Le Tribunal Administratif de Nantes a rejeté comme manifestement irrecevable la requête de Mme A... contestant le classement sans suite de sa demande de naturalisation par le préfet de la Loire-Atlantique. Le tribunal a jugé que le refus d'enregistrer une demande accompagnée d'un dossier incomplet ne constitue pas une décision faisant grief susceptible de recours pour excès de pouvoir. Mme A... n'ayant pas établi avoir présenté un dossier complet dans le délai imparti, la décision de classement était insusceptible de recours. Cette solution est fondée sur l'article R. 222-1 du code de justice administrative et l'article 40 du décret n°93-1362 du 30 décembre 1993.
Texte intégral
Vu la procédure suivante :
Par une requête, enregistrée le 27 mars 2025, Mme B... A..., représentée par Me Schauten, demande au tribunal :
1°) d’annuler la décision du 26 septembre 2024 par laquelle le préfet de la Loire-Atlantique a classé sans suite sa demande de naturalisation, et les décisions implicites rejetant ses recours gracieux et hiérarchique formés contre cette décision ;
2°) d’enjoindre au préfet de la Loire-Atlantique de reprendre l’instruction de sa demande de naturalisation, dans un délai de quinze jours à compter de la notification de la décision à intervenir ;
3°) de mettre à la charge de l’Etat la somme de 1 600 euros au titre de l’article L. 761-1 du code de justice administrative.

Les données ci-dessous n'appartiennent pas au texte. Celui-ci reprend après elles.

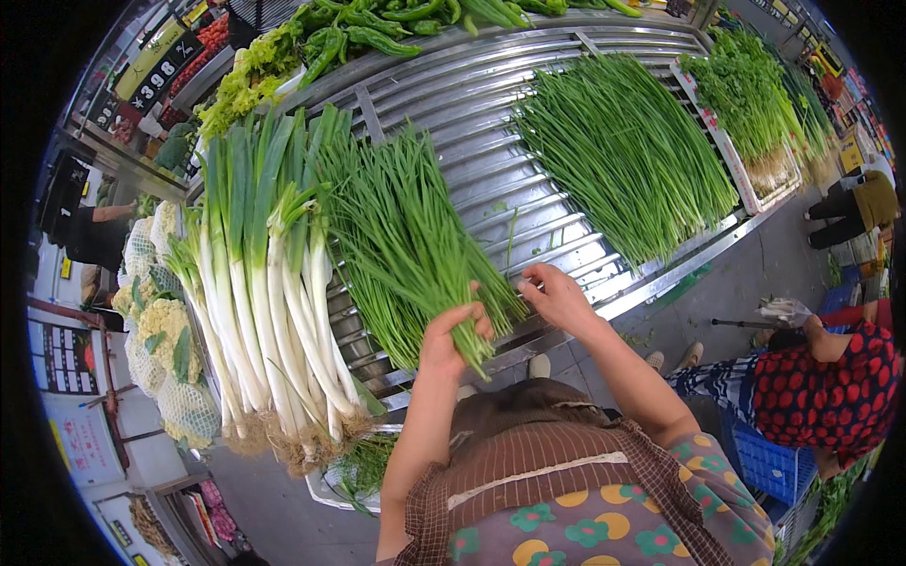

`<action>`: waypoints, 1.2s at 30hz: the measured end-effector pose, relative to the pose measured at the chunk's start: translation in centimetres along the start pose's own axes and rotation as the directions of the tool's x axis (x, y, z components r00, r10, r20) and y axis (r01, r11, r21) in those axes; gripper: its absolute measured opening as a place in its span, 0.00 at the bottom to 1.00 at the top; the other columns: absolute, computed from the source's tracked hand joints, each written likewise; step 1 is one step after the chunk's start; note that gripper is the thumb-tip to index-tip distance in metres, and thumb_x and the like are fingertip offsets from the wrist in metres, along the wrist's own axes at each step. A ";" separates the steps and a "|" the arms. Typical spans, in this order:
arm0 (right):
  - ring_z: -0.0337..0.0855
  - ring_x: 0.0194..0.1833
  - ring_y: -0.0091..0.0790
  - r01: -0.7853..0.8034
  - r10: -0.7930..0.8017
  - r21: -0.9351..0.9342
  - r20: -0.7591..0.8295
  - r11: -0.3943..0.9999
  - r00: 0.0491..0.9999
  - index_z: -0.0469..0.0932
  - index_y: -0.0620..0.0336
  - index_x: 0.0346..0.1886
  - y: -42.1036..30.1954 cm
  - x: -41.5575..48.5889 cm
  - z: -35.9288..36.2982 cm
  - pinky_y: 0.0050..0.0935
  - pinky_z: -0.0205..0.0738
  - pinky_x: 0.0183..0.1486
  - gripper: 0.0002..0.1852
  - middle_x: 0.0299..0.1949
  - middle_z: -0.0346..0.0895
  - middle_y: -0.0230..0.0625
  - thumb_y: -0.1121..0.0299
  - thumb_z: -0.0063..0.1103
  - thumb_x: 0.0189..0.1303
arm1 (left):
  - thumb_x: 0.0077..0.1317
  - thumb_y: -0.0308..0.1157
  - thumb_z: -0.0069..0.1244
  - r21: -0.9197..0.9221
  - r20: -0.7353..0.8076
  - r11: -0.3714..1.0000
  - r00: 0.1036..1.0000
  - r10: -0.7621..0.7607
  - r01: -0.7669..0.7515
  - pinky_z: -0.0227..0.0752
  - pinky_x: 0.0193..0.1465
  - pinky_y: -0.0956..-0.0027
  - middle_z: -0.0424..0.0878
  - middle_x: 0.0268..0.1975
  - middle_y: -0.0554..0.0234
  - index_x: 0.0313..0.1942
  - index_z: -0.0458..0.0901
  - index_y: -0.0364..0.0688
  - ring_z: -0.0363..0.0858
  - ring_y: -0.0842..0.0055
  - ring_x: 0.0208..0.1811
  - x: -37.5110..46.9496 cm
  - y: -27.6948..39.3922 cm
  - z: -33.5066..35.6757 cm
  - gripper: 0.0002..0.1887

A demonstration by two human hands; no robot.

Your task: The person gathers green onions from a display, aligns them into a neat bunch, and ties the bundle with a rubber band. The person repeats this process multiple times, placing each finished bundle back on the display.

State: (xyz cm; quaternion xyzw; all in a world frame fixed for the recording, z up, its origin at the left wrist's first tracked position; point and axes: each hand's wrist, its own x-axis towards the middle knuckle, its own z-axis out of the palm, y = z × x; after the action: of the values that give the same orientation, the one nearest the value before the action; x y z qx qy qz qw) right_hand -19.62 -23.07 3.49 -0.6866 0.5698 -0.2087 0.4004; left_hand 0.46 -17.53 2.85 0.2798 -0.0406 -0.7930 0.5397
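My left hand (453, 336) is closed around the lower stems of a bunch of Chinese chives (439, 283), whose cut ends stick out below the fist. Beneath it lies a thicker pile of the same chives (375, 212) on the slatted metal display rack (481, 166). To the right of the bunch, my right hand (563, 301) hovers near the rack's front edge, its fingers loosely curled and nothing visible in them. Large leeks (258, 297) with roots lie left of the pile. A second, wide spread of chives (623, 156) covers the rack's right part.
Green peppers (368, 28) line the back, and netted cauliflowers (166, 332) sit at left. A box of rooted cilantro (750, 106) borders the chives at right. A person in a dotted top (824, 396) is at lower right, by a blue crate (771, 460). Chive scraps dot the slats.
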 end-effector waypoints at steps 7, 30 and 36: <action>0.78 0.41 0.55 0.089 -0.089 -0.006 -0.068 0.996 0.994 0.76 0.65 0.40 0.1 -0.1 3.1 0.44 0.72 0.42 0.14 0.33 0.77 0.52 0.62 0.56 0.60 | 0.55 0.34 0.52 0.028 0.092 0.989 0.985 0.143 -0.146 0.64 0.34 0.63 0.74 0.31 0.63 0.58 0.68 0.40 0.73 0.71 0.28 -7.6 0.2 0.0 0.28; 0.68 0.24 0.20 -0.397 0.138 0.479 0.489 0.783 0.861 0.75 0.65 0.28 -4.7 -4.1 8.2 0.22 0.69 0.29 0.15 0.22 0.71 0.28 0.61 0.59 0.62 | 0.69 0.39 0.40 -0.116 -0.198 0.993 0.980 -0.003 -0.021 0.75 0.52 0.55 0.76 0.55 0.49 0.59 0.67 0.33 0.79 0.59 0.50 -11.8 -4.8 -6.3 0.24; 0.73 0.25 0.21 -0.252 0.126 0.305 0.377 0.919 0.918 0.75 0.66 0.30 -4.6 -4.9 7.2 0.25 0.72 0.30 0.15 0.23 0.75 0.32 0.61 0.58 0.63 | 0.67 0.36 0.43 -0.116 -0.197 0.993 0.979 -0.057 0.034 0.75 0.48 0.56 0.78 0.52 0.49 0.59 0.68 0.34 0.80 0.60 0.46 -11.2 -4.7 -6.1 0.23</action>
State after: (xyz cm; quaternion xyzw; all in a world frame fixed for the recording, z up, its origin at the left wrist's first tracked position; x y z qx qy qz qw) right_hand -12.73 -15.99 3.63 -0.5719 0.5083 -0.1401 0.6284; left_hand 2.44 -4.27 0.54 0.3279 0.0649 -0.7741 0.5376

Par un mémoire en défense, enregistré le 6 octobre 2025, le préfet de la Loire-Atlantique conclut au rejet de la requête.
Il fait valoir qu’elle est irrecevable et, en tout état de cause, non fondée.
Vu les autres pièces du dossier.
Vu :
- le décret n°93-1362 du 30 décembre 1993 ;
- le code de justice administrative.
Considérant ce qui suit :
Aux termes de l’article R. 222-1 du code de justice administrative : « Les présidents de tribunal administratif (…), les premiers vice-présidents des tribunaux (…) et les présidents de formation de jugement des tribunaux (…) peuvent, par ordonnance : (...) / 4° Rejeter les requêtes manifestement irrecevables, lorsque la juridiction n'est pas tenue d'inviter leur auteur à les régulariser (…) ».
Aux termes de l’article 40 du décret du 30 décembre 1993 relatif aux déclarations de nationalité, aux décisions de naturalisation, de réintégration, de perte, de déchéance et de retrait de la nationalité française : « L'autorité qui a reçu la demande ou le ministre chargé des naturalisations peut, à tout moment de l'instruction de la demande de naturalisation ou de réintégration, mettre en demeure le demandeur de produire les pièces complémentaires ou d'accomplir les formalités administratives qui sont nécessaires à l'examen de sa demande. / Si le demandeur ne défère pas à cette mise en demeure dans le délai qu'elle fixe, la demande peut être classée sans suite. Le demandeur est informé par écrit de ce classement. ».
Le refus d'enregistrer une demande tendant, comme en l'espèce, à l’acquisition de la nationalité française, à l'appui de laquelle est présenté un dossier incomplet, ne constitue pas une décision faisant grief susceptible d'être déférée au juge de l'excès de pouvoir.
Mme C... n’établit pas avoir effectivement présenté au préfet de la
Loire-Atlantique, au soutien de sa demande d’acquisition de la nationalité française, un dossier complet dans le délai qui lui était imparti. Si la requérante fait valoir qu’elle a rencontré des difficultés pour communiquer les pièces manquant à sa demande, elle n’établit ni n’avoir tenté de les faire parvenir à l’autorité administrative par un autre moyen que par la voie du téléservice créé par le I de l’article 5 du décret du 30 décembre 1993, ni que leur envoi par son biais aurait été empêché. Dans ces conditions, sa demande était à l’évidence incomplète, et la décision de classement sans suite, dès lors, manifestement insusceptible de faire l’objet d’un recours.
Il résulte de ce qui précède que la requête Mme A... est manifestement irrecevable. Il y a lieu, en conséquence, de la rejeter en toutes ses conclusions, sur le fondement des dispositions, citées au point 1, du 4° de l’article R. 222-1 du code de justice administrative.
O R D O N N E :
Article 1er : La requête de Mme A... est rejetée.
Article 2 : La présente ordonnance sera notifiée Mme B... A....
Fait à Nantes, le 19 janvier 2026.
La présidente,
Claire Chauvet
La République mande et ordonne au ministre de l’intérieur en ce qui le concerne ou à tous commissaires de justice à ce requis en ce qui concerne les voies de droit commun contre les parties privées, de pourvoir à l’exécution de la présente décision.